A local amateur archaeologist Mr Alf Southam and colleagues carried a series of trial trenches in Castle Mead, a field immediately adjacent to the town wall and the Sandown road on the east side of town. Trial trenches proved the existence of the castle ditches and eye witnesses remembered seeing walls being hit when the field was ploughed.
In 1982, further trial trenching under the direction of Mr Paul Bennett of the Canterbury Archaeological Trust, provided more evidence of the castle ditch and a possible castle mound. Not open to the public.
The river Stour, coming from Canterbury, now meanders for many a mile through fertile pastures on its way by Richborough to Sandwich, and thence, turning back in a devious course, flows into the sea in Pegwell Bay ; but in ancient times it debouched at Stourmouth direct into a creek which bounded the southern shore of the eastern promontory of Kent ; thence, passing along northward from Stourmouth in a broad charnel, it found its way into the estuary of the Thames close to Reculbium (Reculvers), thus cutting off from the mainland of Kent a portion which is still called the Isle of Thanet, although for many centuries no longer an island. Just where this creek had originally opened to the waters of the Channel was, on the N. or island side, the little sheltered haven of Ebbesflete, where the Saxons first landed in England, and where in 599 Augustine commenced his divine mission in this land. On the opposite side, upon a cliff below which the river now flows towards Sandwich, stands the ruin of Richborough Castle, being the outer wall of the Roman camp of Rutupiae, which guarded this chief port of the Roman navy, and their settlement below of Stonar, or Stonore, a city that has disappeared, and from which the town of Sandwich was perhaps built. Stonore, or Estonore, as it was written, if not on an island, was at the S. end of a promontory of Thanet stretching almost to Sandwich : from this place it was divided by the river Stour, which here met the sea. It was used by the Romans as their port on the Thanet side, and was perhaps founded by them ; in Saxon times it was called Lundenwic. But in 1365 Stonore was nearly destroyed by a great inundation of the sea, and it was burnt by the French in 1385 ; Leland says that nothing then remained of the place but Stonore Church.
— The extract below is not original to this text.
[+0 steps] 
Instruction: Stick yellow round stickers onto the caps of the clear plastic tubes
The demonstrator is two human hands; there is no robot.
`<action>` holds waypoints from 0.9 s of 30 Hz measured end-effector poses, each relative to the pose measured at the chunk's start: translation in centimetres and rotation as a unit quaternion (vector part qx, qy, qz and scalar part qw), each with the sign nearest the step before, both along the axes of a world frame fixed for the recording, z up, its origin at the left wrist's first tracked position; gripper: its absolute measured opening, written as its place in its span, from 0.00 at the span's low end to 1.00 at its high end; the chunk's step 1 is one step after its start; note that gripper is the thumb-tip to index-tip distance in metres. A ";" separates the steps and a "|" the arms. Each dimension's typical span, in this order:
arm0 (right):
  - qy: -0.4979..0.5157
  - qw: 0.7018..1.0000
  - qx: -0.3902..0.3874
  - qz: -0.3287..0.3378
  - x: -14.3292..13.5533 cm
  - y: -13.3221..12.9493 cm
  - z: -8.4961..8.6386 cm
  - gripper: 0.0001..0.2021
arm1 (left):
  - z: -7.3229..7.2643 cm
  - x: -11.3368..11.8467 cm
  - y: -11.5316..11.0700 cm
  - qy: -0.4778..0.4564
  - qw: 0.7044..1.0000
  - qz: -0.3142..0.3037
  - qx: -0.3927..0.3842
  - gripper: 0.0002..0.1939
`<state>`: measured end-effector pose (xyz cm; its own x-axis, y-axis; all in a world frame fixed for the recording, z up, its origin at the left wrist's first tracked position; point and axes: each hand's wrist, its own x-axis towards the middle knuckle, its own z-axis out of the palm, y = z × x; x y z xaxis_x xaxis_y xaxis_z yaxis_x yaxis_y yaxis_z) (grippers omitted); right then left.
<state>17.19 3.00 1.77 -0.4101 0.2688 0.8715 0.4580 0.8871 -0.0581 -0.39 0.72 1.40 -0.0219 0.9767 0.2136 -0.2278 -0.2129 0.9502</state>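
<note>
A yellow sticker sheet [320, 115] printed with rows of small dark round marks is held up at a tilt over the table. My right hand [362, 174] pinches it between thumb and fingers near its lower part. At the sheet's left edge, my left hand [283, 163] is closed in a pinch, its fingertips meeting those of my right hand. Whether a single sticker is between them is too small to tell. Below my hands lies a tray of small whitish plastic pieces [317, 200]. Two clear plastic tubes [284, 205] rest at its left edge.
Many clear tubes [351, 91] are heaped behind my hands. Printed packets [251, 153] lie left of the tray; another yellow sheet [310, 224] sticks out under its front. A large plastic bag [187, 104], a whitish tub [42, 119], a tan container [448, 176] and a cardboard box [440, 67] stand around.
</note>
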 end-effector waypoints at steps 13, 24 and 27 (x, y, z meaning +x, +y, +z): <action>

Of Sandwich, on the opposite side of the Stour channel, mention is made in the seventh century, and in the eleventh it had become “the most famous of all the ports of England.” This, no doubt, was due entirely to its position at the S. end of the navigable tidal channel, which was the common passage for shipping from the south to the Thames, instead of sailing, as now, round the North Foreland. Harold cold his father, Earl Godwin, sailing from Dover in 1052 turned in here between Sandwich and Stonore, and passing beneath Richborough, came by the before-mentioned channel, then called The Wantsum, round the W. end of Thanet, to the point called Northmouth, at Reculvers, where they met the estuary of the Thames, and so by it to London. And as long as this highway for ships existed, Sandwich flourished, but when the action of the waves, and the set of the tides, banked up the outfall here, so that the silt and deposits of the Stour river could not be carried off, then gradually the Wantsum became shallower, and at last filled up, and at once Sandwich began to decay. The entire waterway was open from Sandwich to Northmouth till 1450-60, but a “caryke” sunk in the haven in 1464 (cir.) “did much hurt, and gether a great bank,” and in 1485 bridges began to take the place of ferries in Wantsum, the passage having got choked with “wose, mudde, and sande’ Then the elevation of the foreshore caused the sea to recede from Sandwich, until at the present day it is two miles from the sea, and is a decayed, forgotten locality.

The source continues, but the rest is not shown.